▶ _AIM OF THE EXERCISE_
Look below for the line that has "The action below". Set down the lines from there through the line that has "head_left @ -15", exactly as written.

[[ DATA IN THIS EXERCISE open ]]

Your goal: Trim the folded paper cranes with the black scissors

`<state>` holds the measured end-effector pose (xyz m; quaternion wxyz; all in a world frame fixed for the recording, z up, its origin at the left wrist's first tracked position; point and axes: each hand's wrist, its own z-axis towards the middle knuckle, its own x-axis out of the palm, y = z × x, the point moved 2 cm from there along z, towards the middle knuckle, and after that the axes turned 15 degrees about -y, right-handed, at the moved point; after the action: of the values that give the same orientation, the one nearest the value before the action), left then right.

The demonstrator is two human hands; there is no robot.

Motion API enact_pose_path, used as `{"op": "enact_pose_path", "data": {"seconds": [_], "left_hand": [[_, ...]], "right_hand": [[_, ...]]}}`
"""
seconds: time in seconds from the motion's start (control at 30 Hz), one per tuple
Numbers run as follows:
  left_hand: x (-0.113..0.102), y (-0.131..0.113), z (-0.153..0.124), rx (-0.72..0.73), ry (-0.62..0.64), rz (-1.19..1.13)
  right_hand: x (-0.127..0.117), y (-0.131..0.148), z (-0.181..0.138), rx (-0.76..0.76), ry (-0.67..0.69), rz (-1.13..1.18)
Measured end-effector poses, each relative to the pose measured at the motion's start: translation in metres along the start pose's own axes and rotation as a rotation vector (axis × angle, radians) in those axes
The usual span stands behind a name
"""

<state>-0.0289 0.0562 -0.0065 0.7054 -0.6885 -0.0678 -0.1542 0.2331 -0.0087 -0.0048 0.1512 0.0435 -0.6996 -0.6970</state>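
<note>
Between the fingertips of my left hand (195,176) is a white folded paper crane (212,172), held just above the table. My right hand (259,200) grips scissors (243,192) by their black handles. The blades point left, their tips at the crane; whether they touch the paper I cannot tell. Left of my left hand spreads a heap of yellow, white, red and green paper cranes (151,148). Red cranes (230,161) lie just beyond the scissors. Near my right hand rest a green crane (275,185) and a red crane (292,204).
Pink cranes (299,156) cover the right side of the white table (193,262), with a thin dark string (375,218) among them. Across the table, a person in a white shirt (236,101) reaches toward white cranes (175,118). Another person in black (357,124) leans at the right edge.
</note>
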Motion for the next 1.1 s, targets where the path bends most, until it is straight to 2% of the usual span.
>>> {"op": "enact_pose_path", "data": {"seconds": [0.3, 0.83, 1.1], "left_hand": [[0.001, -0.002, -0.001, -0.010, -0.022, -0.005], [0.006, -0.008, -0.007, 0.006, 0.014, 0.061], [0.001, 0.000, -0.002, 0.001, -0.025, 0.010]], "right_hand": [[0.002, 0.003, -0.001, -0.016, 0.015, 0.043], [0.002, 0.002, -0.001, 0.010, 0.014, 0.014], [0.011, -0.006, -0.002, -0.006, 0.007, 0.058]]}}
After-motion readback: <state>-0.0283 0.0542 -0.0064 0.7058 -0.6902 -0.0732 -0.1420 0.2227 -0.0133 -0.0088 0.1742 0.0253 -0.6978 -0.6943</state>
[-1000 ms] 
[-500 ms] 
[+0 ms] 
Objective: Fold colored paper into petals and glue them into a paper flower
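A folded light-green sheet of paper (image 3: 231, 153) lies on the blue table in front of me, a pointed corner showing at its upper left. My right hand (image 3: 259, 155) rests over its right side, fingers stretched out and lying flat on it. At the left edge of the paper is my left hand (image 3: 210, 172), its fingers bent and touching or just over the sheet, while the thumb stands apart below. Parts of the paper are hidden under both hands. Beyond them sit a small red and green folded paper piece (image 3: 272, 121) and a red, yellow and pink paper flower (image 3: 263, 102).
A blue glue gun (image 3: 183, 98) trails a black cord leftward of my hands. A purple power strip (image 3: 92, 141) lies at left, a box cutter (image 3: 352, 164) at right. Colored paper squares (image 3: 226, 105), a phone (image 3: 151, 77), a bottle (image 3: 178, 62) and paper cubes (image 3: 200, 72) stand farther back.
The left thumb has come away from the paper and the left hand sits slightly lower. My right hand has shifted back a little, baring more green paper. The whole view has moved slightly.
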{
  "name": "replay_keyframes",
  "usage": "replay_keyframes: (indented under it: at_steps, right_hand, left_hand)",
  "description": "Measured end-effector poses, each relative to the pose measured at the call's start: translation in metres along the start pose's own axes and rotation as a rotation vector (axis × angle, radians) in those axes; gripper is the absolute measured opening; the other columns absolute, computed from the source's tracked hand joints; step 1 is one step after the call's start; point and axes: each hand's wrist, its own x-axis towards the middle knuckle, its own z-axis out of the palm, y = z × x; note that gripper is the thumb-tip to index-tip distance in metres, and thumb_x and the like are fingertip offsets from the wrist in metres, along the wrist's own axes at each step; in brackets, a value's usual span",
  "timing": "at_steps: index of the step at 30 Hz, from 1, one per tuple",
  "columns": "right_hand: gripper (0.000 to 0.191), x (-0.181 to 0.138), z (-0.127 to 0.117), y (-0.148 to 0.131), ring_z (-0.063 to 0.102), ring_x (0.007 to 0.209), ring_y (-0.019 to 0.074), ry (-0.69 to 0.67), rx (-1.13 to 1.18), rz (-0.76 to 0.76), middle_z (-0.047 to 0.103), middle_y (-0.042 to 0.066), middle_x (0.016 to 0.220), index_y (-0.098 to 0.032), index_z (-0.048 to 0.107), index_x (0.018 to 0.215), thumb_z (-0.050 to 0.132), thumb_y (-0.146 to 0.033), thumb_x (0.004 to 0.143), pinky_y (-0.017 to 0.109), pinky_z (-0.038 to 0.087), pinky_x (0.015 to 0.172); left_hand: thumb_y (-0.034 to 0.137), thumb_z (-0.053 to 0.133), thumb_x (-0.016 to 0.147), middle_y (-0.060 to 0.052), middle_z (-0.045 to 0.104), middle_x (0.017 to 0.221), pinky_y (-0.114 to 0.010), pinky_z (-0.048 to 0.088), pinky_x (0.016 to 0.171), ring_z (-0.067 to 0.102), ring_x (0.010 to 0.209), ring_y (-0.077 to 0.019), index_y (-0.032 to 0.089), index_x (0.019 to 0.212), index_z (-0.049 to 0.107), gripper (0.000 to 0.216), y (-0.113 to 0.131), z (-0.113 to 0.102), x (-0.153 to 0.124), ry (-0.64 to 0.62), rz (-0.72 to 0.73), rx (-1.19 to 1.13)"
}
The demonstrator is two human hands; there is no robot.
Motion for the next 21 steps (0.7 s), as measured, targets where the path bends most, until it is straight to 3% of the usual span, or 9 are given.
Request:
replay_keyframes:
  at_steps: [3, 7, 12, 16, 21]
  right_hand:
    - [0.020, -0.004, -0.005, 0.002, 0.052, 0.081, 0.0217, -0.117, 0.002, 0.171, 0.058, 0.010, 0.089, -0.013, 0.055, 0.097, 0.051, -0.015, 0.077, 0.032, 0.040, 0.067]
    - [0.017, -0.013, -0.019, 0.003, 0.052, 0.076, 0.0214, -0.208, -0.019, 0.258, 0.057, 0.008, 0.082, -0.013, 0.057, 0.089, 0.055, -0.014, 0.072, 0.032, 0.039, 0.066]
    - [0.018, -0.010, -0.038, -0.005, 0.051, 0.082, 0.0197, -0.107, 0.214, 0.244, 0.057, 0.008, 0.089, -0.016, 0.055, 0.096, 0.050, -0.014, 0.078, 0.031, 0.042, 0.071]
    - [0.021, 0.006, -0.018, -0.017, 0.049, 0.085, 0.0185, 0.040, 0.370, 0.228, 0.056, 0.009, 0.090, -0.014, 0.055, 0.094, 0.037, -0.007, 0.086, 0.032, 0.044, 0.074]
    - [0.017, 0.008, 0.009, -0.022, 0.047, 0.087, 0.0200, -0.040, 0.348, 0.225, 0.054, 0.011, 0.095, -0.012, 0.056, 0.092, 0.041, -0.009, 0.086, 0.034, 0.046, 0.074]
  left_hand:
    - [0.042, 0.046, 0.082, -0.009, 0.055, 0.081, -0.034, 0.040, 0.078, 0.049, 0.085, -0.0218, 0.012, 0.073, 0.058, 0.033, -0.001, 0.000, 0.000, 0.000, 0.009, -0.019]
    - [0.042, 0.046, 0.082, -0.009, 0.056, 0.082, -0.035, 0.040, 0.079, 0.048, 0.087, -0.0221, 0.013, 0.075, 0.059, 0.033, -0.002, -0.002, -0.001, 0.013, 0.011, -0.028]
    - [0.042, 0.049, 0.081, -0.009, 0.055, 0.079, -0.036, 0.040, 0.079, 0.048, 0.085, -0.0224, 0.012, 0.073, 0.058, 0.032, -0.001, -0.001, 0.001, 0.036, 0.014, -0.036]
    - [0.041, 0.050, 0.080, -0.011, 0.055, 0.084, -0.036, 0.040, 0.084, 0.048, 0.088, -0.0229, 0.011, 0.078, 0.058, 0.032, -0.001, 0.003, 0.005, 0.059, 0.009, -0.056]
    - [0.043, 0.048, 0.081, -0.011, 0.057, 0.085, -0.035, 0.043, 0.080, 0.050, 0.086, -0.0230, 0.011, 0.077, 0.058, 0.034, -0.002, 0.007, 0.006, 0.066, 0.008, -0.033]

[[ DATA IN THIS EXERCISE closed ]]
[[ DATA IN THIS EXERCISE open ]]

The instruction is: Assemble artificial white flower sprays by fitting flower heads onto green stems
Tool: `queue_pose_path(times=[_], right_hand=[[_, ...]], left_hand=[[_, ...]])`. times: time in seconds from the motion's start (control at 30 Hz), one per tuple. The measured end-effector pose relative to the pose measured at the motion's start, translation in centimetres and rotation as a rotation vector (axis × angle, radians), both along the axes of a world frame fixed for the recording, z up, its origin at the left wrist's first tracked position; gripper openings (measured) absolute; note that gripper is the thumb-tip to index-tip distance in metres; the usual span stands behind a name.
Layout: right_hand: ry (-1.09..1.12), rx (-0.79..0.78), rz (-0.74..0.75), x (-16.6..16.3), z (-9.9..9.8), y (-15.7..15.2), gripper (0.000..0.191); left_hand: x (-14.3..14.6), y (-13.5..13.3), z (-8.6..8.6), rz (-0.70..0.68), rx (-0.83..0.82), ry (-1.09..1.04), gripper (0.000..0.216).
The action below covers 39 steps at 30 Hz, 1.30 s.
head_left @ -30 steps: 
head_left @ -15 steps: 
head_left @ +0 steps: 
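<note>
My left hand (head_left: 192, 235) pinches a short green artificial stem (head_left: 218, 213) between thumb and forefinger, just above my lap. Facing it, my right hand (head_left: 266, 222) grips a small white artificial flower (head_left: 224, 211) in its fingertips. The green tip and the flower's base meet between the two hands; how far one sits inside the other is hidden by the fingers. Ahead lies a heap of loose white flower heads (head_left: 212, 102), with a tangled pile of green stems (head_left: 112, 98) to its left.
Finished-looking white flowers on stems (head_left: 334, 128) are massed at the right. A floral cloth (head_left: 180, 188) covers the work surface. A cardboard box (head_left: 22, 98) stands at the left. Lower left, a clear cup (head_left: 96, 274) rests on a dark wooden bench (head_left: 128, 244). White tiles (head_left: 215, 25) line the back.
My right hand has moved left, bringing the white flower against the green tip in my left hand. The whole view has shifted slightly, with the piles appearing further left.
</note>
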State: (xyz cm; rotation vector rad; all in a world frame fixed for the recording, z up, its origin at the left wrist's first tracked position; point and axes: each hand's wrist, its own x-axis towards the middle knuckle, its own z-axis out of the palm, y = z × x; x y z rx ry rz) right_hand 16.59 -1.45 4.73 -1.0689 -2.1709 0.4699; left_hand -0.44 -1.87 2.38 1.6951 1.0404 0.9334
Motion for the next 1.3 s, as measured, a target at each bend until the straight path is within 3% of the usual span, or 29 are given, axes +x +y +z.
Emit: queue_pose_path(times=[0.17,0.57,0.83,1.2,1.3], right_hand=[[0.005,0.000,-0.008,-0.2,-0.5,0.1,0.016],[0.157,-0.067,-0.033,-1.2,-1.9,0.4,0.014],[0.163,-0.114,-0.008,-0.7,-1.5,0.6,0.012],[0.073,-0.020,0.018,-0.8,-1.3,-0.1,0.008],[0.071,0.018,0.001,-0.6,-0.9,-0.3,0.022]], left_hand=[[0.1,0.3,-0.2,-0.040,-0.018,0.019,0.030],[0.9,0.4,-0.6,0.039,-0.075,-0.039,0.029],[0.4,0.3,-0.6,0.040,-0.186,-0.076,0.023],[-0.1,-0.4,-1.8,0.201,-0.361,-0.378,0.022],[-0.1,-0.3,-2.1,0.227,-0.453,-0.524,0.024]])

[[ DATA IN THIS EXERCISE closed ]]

▶ _RESPONSE TO THIS TASK_
The action below covers 39 steps at 30 Hz, 1.30 s.
head_left @ -30 steps: 
head_left @ -15 steps: 

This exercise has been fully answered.